I don't think we've discussed how this should be done on the FFC side.
One extreme is that the map is provided as a Function, and FFC handles
the Jacobian computation, etc using the Function. Other cases are that
UFC provides an interface function that given a parent coordinate
returns the map and Jacobian at that point, or ufc::cell stores
'higher-order node' coordinates that can be used to construct a
polynomial map in the generated code.
I'm not challenging (yet :)) what's being done - I'd just like to know
if there is a plan.
Answering Garths comments:
Doing boundary cells only will require generating an additional
tabulate-tensor implementation as well as other details which will
lead this discussion into information overload. We'll have to push
that to a later stage, maybe it will be easier after we have better
designed support for functions on submeshes/restrictions/whatever we
call them.
I think it should be considered now since it will affect the choice of
data structure/implementation, e.g. it immediately discounts using
dolfin::Function without major changes to Function.

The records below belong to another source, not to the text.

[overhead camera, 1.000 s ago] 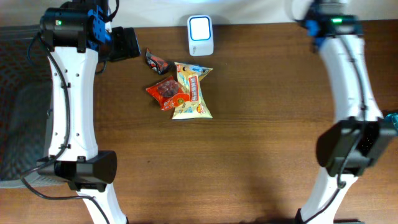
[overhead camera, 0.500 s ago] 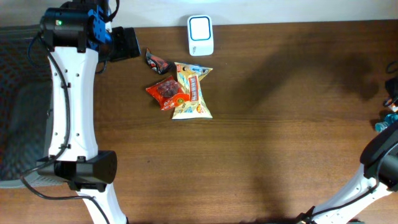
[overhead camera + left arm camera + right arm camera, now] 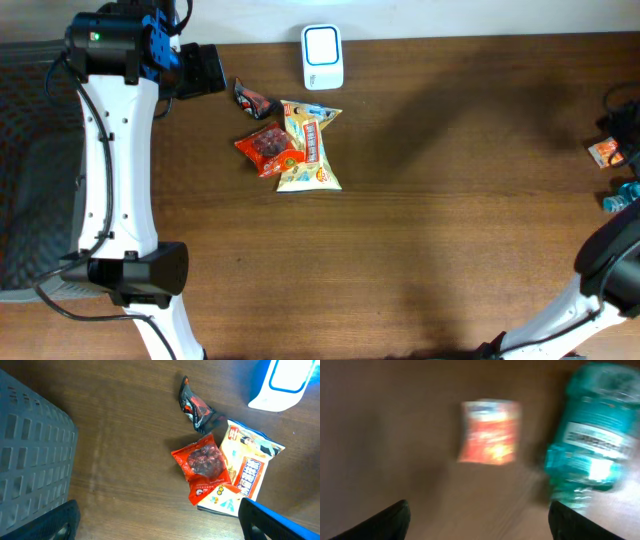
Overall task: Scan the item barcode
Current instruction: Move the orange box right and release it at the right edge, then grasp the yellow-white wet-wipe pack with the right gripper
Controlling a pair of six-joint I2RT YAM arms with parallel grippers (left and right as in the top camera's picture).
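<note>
looking down on the worktop (image 3: pixel 420 230): white scanner (image 3: pixel 322 57) up at twelve o'clock, right by the far edge. bunched at seven o'clock of it, dark wrapper (image 3: pixel 252 98), red packet (image 3: pixel 268 150) and yellow packet (image 3: pixel 312 148), the red overlapping the yellow. left end effector (image 3: pixel 159 505) hovering at ten o'clock of that bunch, fingers spread wide, nothing between them, grey basket (image 3: pixel 30 460) off at its nine o'clock. over at three o'clock, hard by the worktop's edge, small orange packet (image 3: pixel 606 152) lying flat, teal bottle (image 3: pixel 625 192) near it at five o'clock, apart. right end effector (image 3: pixel 479 505) spread too, gripping nothing, the packet at twelve o'clock ahead of its fingers. wrist view badly blurred, print unreadable.
</note>
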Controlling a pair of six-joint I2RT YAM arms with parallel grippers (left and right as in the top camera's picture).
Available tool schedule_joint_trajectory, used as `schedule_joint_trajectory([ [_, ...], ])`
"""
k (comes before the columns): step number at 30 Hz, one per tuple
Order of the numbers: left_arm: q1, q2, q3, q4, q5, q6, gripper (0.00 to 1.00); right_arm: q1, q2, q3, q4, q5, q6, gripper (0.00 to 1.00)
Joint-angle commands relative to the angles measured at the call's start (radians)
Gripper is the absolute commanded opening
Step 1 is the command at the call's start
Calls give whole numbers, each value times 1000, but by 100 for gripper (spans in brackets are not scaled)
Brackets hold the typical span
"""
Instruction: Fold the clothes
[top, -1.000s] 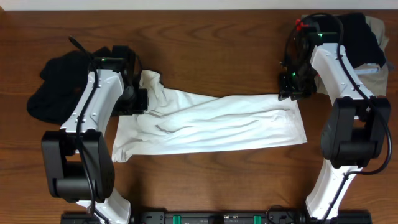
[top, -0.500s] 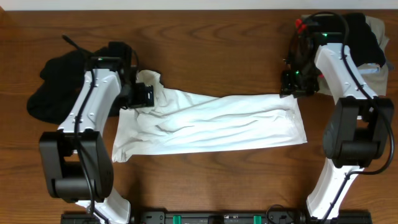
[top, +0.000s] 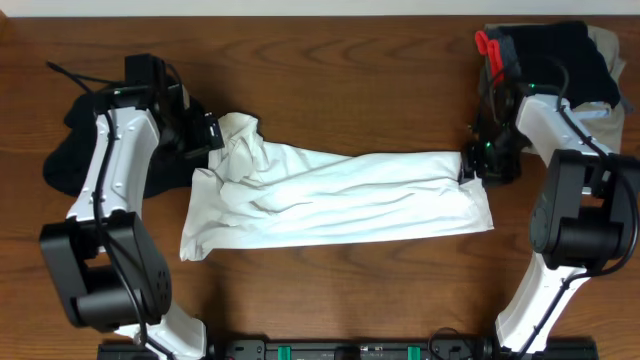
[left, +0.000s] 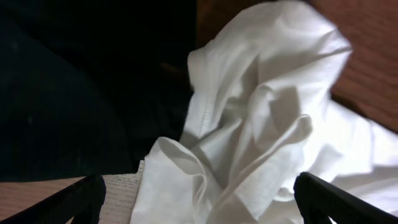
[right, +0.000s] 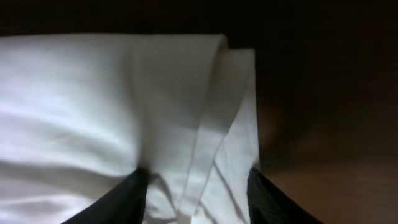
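A white garment (top: 340, 195), folded into a long band, lies across the middle of the table. Its upper-left end is bunched into a loose heap (left: 261, 124). My left gripper (top: 210, 140) hovers at that heap, jaws wide open and holding nothing. In the left wrist view the left gripper (left: 199, 208) has crumpled cloth ahead of it, between its two dark fingertips (left: 68, 199). My right gripper (top: 472, 168) sits at the band's top right corner. Seen from the right wrist, the right gripper (right: 196, 199) stands partly open, its fingers astride the flat folded edge (right: 211, 118).
A black garment (top: 70, 140) lies at the far left beside the left arm and fills the left of the left wrist view (left: 62, 93). At the back right corner is a pile of black (top: 580, 60) and beige (top: 608, 45) clothes with a red item (top: 487, 42).
The left gripper opened, let go of the bunched end and drew back up and left. The right gripper moved down onto the band's right corner, its jaws widening.
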Motion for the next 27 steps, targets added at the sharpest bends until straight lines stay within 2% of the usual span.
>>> schedule_joint_trajectory([
  [1, 2, -100, 35, 13, 23, 3, 98, 3, -21, -40, 31, -7, -1, 53],
  [6, 2, -214, 35, 34, 19, 3, 98, 5, -21, -101, 77, -6, -2, 56],
  [13, 2, -289, 35, 22, -36, 6, 98, 5, -21, -251, 218, -6, 13, 54],
  [16, 3, -289, 35, 10, -38, 6, 98, 3, -21, -283, 262, -15, 21, 45],
  [18, 3, -289, 35, -1, -59, 6, 98, 2, -21, -282, 275, -26, 21, 31],
  [21, 3, -289, 35, -9, -108, 6, 98, -6, -23, -264, 302, -56, 21, 18],
  [27, 3, -289, 35, -12, -125, 6, 98, -43, -27, -184, 272, -124, -4, 3],
])
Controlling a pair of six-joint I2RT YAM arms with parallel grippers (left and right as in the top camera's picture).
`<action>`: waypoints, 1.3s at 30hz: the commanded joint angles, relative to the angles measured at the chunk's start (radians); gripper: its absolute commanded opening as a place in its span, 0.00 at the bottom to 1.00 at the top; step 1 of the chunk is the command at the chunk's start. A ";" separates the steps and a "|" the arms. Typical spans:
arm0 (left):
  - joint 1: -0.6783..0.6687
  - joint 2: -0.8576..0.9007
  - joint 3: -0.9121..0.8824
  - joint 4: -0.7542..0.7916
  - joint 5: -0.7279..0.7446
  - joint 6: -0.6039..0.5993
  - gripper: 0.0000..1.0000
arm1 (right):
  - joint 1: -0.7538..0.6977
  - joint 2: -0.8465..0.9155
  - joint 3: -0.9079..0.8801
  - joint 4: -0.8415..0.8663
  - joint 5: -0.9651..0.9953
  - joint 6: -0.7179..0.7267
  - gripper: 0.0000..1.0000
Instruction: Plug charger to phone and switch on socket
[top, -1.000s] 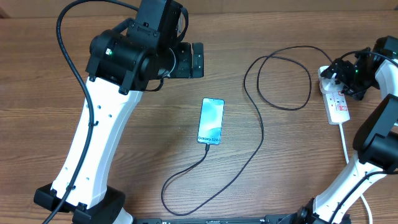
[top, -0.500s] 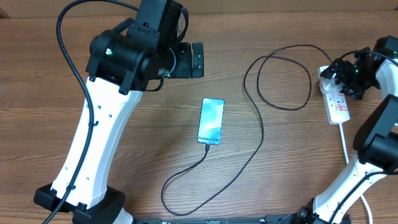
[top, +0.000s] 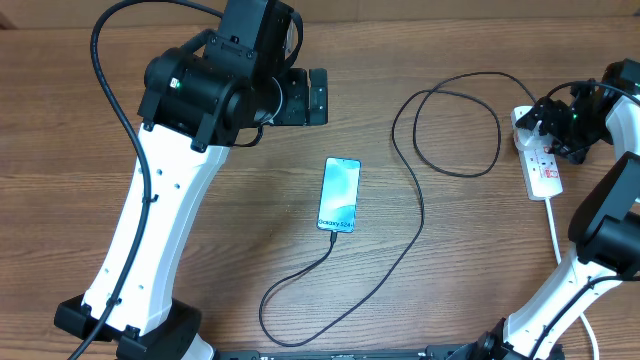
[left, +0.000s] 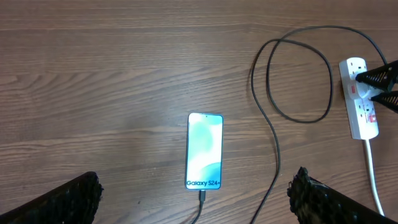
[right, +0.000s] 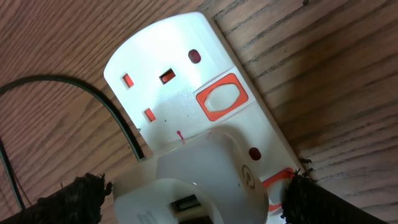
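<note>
Left claw (top: 318, 97) apart over surface's far side; right claw (top: 545, 128) apart, straddling white charger plug (right: 199, 180) in power strip (top: 545, 172) near right edge.

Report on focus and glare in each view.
Overhead: evenly lit, sharp, phone screen bright yet legible. Left wrist: table and phone crisp, left gripper's fingertips blurred in the bottom corners. Right wrist: socket fills the frame, its white top glaring, nearly washed out.

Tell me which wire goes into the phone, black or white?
The thin black wire: it ends at the phone's bottom edge. The white wire only comes out of the socket.
</note>
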 joint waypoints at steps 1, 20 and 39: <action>-0.001 0.003 0.000 0.001 -0.018 0.011 0.99 | 0.014 0.032 -0.013 -0.010 -0.051 0.016 0.94; -0.001 0.003 0.000 0.001 -0.018 0.011 0.99 | 0.014 0.032 -0.013 -0.047 -0.164 -0.004 0.95; -0.001 0.003 0.000 0.001 -0.018 0.011 1.00 | 0.014 0.032 -0.011 -0.047 -0.156 -0.005 0.93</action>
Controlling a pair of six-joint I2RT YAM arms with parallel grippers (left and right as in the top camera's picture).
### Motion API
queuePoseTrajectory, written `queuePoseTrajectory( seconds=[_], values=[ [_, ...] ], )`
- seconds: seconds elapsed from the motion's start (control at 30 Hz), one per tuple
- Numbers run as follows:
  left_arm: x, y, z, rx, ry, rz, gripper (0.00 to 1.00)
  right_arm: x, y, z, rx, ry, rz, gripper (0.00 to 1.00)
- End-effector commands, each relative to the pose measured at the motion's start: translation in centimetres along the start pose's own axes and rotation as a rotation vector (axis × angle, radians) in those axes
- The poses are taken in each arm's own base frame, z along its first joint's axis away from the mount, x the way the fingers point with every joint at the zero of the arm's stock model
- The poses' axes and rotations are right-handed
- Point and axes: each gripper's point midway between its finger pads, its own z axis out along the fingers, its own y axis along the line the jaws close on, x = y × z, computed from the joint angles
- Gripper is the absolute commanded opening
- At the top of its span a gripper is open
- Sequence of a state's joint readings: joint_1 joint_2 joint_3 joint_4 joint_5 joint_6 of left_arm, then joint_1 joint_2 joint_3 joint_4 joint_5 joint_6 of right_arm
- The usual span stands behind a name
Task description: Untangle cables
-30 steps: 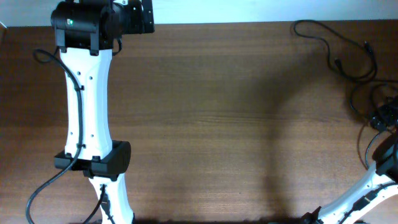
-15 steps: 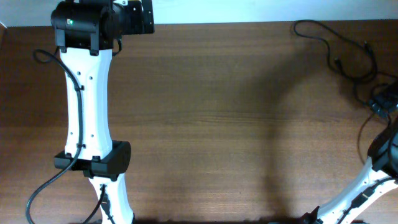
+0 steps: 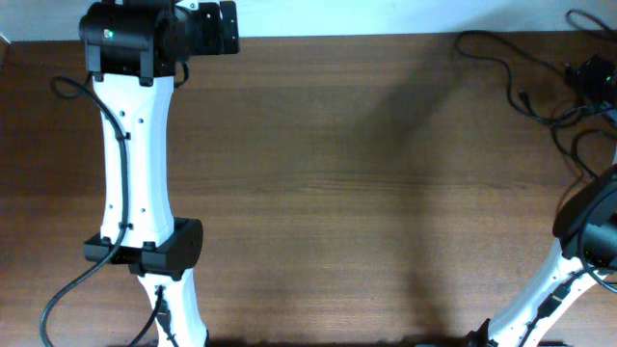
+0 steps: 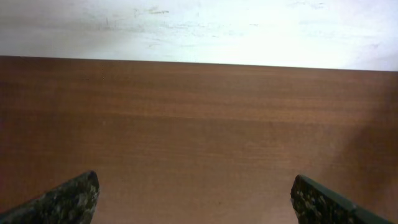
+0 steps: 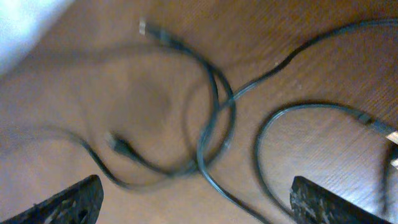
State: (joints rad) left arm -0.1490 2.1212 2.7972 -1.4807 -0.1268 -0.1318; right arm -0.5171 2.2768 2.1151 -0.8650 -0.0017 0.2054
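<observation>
**Desk:** Where are the cables seen?

**Caption:** The cables are laid in loose black loops at the upper right of the overhead view, on the brown table, close under the white wall. Part of the run is cut off by the right edge of the frame.

**Desk:** What is shown of the right gripper?

**Caption:** The right gripper is pictured from its wrist camera with its fingers spread wide, and only the dark tips are caught in the lower corners. Nothing is pinched. The cables are seen beyond it on the wood, crossed over one another near the centre of the frame. Much of the left half is smeared by blur. One small metallic plug can be made out at the upper left. A darker lump at the lower left is too blurred to be named. From above, this gripper is made out only as a dark shape in the upper right corner beside the loops, and whether they are touched cannot be told.

**Desk:** And the left gripper?

**Caption:** The left gripper is likewise held apart and empty, with only its tips caught in the lower corners. Wood grain and a strip of white wall are framed ahead of it. Its white arm is stretched up the left side of the overhead view, well apart from the cables, and is cut off by the bottom edge.
</observation>
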Motion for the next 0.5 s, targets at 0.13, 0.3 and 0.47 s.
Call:
queuePoseTrajectory(
  seconds=[0.13, 0.3, 0.47],
  values=[
    [0.3, 0.3, 0.0, 0.001, 0.014, -0.015, 0.99, 1.8, -2.4, -0.8, 0.089, 0.088, -0.489, 0.95],
    [0.7, 0.3, 0.0, -0.001, 0.028, -0.013, 0.99, 3.6, -7.4, -0.6, 0.165, 0.165, -0.091, 0.96],
    [0.4, 0.3, 0.0, 0.0, 0.019, -0.015, 0.99, 5.8, -8.7, 0.8, 0.135, 0.222, -0.042, 0.94]
  ],
)
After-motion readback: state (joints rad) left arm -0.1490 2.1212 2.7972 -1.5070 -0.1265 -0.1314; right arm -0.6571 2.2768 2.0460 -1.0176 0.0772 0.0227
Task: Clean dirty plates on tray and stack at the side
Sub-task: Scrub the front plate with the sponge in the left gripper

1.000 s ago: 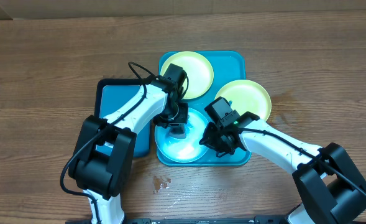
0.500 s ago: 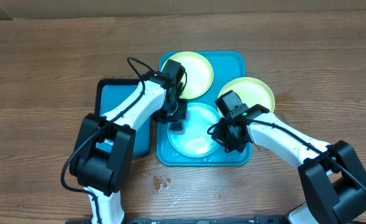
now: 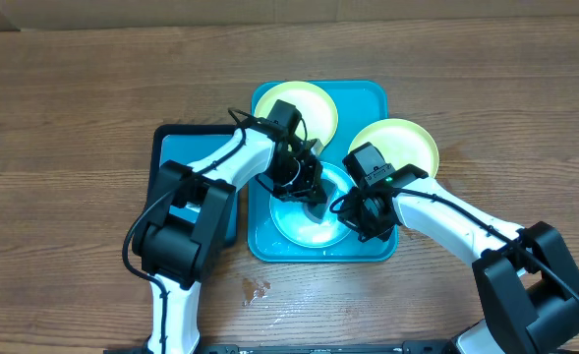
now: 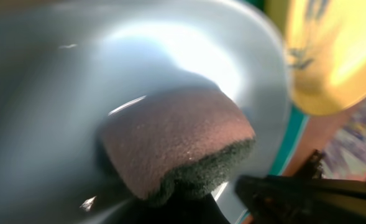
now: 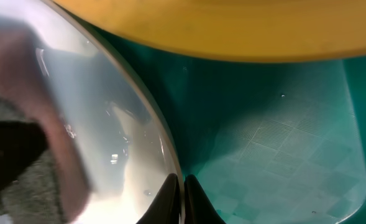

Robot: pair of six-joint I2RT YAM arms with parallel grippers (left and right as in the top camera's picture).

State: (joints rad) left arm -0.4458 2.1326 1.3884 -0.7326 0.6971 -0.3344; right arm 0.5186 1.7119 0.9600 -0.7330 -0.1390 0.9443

Doing non-polynomial mappings would basically involve introducing
callable functions to UFL, which can be useful in other contexts as
well. Getting the framework in place for defining x as a Coefficient
in UFL and a Function in DOLFIN will be the first step (which is
already well underway). By later introducing the "space of functions
that can be evaluated in quadrature points" (including derivatives)
should then sort out the arbitrary mappings you want as a side effect.
So I say getting in place coordinates represented by any vector
valued finite element function is a pretty good first step.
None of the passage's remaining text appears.